• **TASK REQUIREMENTS**
Return the following entries exactly, word for word.

++++ DATASET EXCERPTS

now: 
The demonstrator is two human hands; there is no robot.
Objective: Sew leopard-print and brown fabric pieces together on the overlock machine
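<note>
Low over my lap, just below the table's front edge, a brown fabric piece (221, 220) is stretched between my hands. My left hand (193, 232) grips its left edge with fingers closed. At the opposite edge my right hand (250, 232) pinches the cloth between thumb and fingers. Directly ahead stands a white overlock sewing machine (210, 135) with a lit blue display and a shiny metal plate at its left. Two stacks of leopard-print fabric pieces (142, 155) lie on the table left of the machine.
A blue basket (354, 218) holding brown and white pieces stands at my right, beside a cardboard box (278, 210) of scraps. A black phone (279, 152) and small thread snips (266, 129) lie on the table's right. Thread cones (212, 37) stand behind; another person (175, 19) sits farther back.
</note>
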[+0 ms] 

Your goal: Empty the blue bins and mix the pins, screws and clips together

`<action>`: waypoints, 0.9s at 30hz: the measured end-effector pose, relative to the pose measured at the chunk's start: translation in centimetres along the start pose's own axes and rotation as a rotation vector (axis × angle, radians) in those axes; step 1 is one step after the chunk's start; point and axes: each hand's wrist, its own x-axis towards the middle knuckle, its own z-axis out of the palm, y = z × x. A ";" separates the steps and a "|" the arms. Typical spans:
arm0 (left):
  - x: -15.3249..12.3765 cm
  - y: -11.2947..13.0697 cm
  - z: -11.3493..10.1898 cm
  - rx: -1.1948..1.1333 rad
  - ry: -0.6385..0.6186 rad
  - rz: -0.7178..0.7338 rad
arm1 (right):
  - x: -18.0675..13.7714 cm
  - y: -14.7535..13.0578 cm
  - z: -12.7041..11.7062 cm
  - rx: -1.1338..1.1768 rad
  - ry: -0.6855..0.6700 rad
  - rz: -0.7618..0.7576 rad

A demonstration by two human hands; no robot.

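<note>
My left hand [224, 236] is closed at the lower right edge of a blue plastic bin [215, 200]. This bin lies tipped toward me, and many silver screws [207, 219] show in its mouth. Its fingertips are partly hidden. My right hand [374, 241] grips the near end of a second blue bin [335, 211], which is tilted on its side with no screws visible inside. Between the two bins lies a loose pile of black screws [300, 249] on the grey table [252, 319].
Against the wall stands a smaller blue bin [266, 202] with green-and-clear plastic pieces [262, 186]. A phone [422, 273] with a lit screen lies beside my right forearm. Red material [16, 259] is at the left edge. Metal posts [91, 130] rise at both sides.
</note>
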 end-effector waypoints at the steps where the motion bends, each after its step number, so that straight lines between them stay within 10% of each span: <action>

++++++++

• **WRITTEN RESPONSE**
now: 
The demonstrator is two human hands; there is no robot.
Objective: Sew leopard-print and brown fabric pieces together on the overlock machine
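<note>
Low over my lap, just below the table's front edge, a brown fabric piece (221, 220) is stretched between my hands. My left hand (193, 232) grips its left edge with fingers closed. At the opposite edge my right hand (250, 232) pinches the cloth between thumb and fingers. Directly ahead stands a white overlock sewing machine (210, 135) with a lit blue display and a shiny metal plate at its left. Two stacks of leopard-print fabric pieces (142, 155) lie on the table left of the machine.
A blue basket (354, 218) holding brown and white pieces stands at my right, beside a cardboard box (278, 210) of scraps. A black phone (279, 152) and small thread snips (266, 129) lie on the table's right. Thread cones (212, 37) stand behind; another person (175, 19) sits farther back.
</note>
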[+0 ms] 

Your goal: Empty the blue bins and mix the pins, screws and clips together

`<action>`: waypoints, 0.9s at 30hz: the measured end-effector pose, relative to the pose measured at the chunk's start: translation in centimetres along the start pose's own axes and rotation as a rotation vector (axis × angle, radians) in those axes; step 1 is one step after the chunk's start; point and axes: each hand's wrist, its own x-axis towards the middle knuckle, its own z-axis out of the palm, y = z × x. A ";" separates the steps and a "|" the arms. Typical spans:
arm0 (left):
  - x: -15.3249..12.3765 cm
  - y: -11.2947..13.0697 cm
  - z: -11.3493..10.1898 cm
  - rx: -1.1948..1.1333 rad
  - ry: -0.6385..0.6186 rad
  - rz: -0.7178..0.7338 rad
arm1 (right):
  - x: -18.0675..13.7714 cm
  - y: -14.7535..13.0578 cm
  - z: -12.7041..11.7062 cm
  - rx: -1.1338..1.1768 rad
  - ry: -0.6855..0.6700 rad
  - rz: -0.7618..0.7576 rad

A demonstration by two human hands; no robot.

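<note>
My left hand [224, 236] is closed at the lower right edge of a blue plastic bin [215, 200]. This bin lies tipped toward me, and many silver screws [207, 219] show in its mouth. Its fingertips are partly hidden. My right hand [374, 241] grips the near end of a second blue bin [335, 211], which is tilted on its side with no screws visible inside. Between the two bins lies a loose pile of black screws [300, 249] on the grey table [252, 319].
Against the wall stands a smaller blue bin [266, 202] with green-and-clear plastic pieces [262, 186]. A phone [422, 273] with a lit screen lies beside my right forearm. Red material [16, 259] is at the left edge. Metal posts [91, 130] rise at both sides.
</note>
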 end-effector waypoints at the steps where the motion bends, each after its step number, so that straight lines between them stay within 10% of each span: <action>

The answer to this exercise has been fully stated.